CHICAGO (AP) Patrick Fitzgerald has prosecuted mobsters, terrorists, a White House aide and two Illinois governors.
On Thursday, the former top prosecutor got a crack at Socrates. Yes, that Socrates, the Greek philosopher.
Fitzgerald, one of the nation's highest profile federal prosecutors until he recently entered private practice, represented Athens in a do-over of the 399 B.C. trial of Socrates on charges of corrupting the ancient city's youth and disrespecting its gods.
Socrates' legal counsel at the mock trial in Chicago part of fundraising event for the National Hellenic Museum was no slouch himself.
It was Dan Webb, a high-priced lawyer who defended former Gov. George Ryan in a corruption case brought by Fitzgerald. Ryan eventually lost at a trial prosecuted by assistant attorneys working for Fitzgerald.
The result Thursday night? The jury an audience of more than 1,000 people found Socrates guilty, but spared him death by hemlock and fined him instead.
As U.S. Attorney in Chicago, Fitzgerald gained a reputation for getting defendants to plead out before trial. But he told The Associated Press by phone hours before Thursday's event that a last-minute plea deal with Socrates appeared to be out of reach.
"Socrates," he explained, "does not seem to be much of a compromiser."
In the 24 centuries since Socrates' trial and execution by poison hemlock, the prevailing sentiment has been that Athens railroaded the 70-year-old gadfly, who was fond of questioning bedrock Athenian assumptions about the world.
Fitzgerald, though, complained that the only extensive account of the trial is from Plato, a student and booster of Socrates.
"I don't think Athenians ever got a fair shake. Plato only gave one side of the story," he said.
Impiety was seen as an egregious crime in ancient Greece, he explained, because it was thought that an individual's disrespect of the gods could invite their wrath in the form of plagues and other calamities.
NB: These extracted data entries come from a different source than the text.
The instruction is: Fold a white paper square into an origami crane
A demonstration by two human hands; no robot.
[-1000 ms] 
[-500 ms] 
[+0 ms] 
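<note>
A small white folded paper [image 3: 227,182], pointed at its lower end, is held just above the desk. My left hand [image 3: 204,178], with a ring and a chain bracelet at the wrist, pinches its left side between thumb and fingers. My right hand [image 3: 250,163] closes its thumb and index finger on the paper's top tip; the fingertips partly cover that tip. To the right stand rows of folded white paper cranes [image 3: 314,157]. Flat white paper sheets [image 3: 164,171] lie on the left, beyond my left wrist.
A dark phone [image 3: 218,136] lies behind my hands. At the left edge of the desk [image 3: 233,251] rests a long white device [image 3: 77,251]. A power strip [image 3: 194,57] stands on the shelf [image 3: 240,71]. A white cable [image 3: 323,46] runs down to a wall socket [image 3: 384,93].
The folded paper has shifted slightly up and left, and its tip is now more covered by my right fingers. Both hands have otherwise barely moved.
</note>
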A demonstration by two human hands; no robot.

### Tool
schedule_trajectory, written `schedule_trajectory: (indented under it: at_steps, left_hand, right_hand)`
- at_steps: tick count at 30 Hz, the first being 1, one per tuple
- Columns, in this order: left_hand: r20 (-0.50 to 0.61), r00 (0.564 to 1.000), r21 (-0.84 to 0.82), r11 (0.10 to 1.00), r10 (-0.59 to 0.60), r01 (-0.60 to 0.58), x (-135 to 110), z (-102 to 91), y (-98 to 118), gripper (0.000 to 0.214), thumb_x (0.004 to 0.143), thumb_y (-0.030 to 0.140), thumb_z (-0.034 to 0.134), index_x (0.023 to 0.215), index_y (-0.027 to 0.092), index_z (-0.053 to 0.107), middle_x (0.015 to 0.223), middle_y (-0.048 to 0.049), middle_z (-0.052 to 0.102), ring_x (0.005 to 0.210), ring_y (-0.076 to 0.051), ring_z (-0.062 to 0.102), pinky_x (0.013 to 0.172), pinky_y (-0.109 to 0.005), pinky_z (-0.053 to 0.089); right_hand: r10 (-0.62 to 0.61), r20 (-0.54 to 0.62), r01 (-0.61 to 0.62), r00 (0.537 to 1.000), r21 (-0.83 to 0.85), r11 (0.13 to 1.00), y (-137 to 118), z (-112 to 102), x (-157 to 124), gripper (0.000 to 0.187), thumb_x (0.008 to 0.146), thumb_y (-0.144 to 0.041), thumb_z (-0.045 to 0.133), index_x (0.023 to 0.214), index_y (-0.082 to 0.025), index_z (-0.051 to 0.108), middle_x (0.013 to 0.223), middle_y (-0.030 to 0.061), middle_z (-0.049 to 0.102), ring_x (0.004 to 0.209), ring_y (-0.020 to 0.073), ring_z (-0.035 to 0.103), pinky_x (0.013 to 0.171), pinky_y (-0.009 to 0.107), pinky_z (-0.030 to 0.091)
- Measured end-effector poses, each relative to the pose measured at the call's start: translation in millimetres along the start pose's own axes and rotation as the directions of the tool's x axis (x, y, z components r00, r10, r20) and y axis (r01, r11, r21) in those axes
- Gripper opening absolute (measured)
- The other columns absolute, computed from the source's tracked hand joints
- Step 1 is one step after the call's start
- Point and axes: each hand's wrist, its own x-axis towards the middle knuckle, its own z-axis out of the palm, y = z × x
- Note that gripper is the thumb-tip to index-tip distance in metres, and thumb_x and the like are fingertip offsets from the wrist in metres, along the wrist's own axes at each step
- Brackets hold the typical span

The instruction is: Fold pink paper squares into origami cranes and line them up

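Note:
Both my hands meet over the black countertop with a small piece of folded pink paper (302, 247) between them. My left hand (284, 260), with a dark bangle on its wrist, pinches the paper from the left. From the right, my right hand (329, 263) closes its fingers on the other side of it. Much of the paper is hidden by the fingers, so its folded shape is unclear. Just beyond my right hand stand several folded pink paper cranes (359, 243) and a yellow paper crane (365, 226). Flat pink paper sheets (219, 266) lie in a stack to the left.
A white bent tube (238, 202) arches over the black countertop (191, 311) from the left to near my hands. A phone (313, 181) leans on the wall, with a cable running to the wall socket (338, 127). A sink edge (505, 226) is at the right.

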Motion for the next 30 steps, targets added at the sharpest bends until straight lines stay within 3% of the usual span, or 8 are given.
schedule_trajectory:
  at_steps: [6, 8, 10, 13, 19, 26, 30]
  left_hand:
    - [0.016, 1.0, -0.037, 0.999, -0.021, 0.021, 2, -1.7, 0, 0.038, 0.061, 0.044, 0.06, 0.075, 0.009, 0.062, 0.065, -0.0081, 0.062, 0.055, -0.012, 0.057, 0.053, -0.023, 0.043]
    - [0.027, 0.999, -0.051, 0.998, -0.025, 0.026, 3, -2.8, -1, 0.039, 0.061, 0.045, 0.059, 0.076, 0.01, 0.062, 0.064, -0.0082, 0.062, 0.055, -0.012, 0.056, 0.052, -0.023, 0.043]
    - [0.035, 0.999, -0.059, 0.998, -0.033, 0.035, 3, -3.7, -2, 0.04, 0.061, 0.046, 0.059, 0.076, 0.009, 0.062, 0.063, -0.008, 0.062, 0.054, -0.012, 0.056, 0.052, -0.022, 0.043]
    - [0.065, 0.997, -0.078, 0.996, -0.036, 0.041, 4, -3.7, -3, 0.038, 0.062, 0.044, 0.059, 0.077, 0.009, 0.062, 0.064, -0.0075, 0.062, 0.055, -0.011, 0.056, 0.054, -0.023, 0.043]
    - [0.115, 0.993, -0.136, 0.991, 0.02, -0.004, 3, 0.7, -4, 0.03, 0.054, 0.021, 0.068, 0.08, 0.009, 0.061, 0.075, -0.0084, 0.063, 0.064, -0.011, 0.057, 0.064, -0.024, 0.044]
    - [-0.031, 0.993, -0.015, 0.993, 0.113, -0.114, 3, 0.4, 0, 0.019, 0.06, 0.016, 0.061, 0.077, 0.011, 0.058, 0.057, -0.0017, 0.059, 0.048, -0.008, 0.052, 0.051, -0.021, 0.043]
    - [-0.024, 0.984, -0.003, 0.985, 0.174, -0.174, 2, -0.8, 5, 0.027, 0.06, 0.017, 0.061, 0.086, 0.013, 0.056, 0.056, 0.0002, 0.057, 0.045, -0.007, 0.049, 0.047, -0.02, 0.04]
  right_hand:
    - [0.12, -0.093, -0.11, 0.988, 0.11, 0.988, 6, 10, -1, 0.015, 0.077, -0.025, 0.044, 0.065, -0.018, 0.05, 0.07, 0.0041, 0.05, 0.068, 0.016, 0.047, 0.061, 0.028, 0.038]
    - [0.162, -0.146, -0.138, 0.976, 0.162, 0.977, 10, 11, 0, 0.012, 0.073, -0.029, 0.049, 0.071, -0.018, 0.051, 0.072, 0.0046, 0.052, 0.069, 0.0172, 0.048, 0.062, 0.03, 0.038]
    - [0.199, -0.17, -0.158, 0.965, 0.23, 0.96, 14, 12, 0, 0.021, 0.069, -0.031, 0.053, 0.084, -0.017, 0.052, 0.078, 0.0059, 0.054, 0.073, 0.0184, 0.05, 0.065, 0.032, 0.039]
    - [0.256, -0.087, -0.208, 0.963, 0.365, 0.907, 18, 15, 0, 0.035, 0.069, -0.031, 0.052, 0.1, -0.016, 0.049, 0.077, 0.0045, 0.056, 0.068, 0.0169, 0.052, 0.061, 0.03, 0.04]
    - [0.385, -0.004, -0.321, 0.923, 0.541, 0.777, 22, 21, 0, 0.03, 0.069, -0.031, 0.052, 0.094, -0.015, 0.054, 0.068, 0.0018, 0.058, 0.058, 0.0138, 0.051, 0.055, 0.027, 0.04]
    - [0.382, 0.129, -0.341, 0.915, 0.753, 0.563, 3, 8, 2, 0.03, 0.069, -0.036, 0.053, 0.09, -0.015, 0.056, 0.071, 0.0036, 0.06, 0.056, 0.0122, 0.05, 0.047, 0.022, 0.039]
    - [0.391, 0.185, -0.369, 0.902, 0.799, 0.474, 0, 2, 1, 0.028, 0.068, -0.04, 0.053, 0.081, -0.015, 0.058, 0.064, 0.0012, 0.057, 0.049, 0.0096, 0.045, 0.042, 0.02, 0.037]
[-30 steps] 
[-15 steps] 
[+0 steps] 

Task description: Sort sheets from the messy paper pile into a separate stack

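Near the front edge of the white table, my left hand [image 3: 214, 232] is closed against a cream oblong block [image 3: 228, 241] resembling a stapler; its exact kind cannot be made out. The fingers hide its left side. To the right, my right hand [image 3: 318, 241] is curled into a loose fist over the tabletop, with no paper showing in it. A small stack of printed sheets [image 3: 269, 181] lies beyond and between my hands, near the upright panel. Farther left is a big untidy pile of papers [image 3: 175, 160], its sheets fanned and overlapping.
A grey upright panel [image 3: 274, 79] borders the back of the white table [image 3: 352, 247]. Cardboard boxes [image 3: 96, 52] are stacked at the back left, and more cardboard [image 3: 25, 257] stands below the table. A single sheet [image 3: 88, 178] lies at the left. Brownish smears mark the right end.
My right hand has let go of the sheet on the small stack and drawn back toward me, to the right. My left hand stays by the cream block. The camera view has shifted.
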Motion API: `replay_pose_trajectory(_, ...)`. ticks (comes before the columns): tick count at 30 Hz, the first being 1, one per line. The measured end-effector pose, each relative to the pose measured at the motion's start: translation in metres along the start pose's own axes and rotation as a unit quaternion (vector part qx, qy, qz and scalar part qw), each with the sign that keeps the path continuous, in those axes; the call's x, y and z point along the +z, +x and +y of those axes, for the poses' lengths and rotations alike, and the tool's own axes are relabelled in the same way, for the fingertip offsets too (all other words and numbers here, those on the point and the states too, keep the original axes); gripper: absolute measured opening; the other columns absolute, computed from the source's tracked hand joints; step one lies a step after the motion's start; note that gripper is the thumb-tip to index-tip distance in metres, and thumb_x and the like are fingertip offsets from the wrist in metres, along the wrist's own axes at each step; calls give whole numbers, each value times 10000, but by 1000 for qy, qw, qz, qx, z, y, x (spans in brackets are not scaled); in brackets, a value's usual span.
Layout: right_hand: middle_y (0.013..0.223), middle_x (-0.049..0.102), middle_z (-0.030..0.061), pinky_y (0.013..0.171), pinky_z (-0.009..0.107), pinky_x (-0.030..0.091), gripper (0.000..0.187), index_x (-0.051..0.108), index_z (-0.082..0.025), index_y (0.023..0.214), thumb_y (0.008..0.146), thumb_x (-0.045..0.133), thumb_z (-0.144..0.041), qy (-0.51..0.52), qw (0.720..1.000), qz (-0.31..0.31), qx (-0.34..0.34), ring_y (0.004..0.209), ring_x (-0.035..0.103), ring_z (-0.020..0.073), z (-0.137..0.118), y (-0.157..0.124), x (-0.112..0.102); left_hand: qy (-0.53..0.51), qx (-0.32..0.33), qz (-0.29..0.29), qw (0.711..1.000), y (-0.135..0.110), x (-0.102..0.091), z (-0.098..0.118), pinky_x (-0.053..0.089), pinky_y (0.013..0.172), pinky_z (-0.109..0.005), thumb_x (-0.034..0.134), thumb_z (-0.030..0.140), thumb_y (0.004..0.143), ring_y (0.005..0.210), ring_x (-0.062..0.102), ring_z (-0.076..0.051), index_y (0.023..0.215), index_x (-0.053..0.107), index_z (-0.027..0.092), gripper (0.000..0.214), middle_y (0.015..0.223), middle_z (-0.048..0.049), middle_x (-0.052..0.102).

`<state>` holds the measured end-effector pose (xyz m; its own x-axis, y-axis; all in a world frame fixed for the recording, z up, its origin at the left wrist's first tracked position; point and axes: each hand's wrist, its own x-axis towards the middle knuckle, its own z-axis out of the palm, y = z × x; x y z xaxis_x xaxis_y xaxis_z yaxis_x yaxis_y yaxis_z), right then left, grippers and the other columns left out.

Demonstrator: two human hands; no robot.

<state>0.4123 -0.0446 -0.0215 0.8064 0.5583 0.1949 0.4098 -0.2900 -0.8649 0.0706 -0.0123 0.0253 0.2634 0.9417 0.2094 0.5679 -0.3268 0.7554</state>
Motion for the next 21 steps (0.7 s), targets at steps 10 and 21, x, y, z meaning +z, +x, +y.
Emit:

"If you criticized the gods, then bad things happen to everyone," he said.
Among the judges presiding over the retrial was Richard Posner, who sits on the 7th U.S. Circuit Court of Appeals. Among the jurors were several state luminaries, including the president of the Illinois Senate, John Cullerton.
The retrial wasn't meant to be a reenactment. It was meant to be a modern take on the famous case, meaning participating attorneys and judges won't don like togas or other period garb, Fitzgerald said gratefully.
"There are crimes against nature, too," he laughed. "That would be a crime against nature if we showed up in a togas."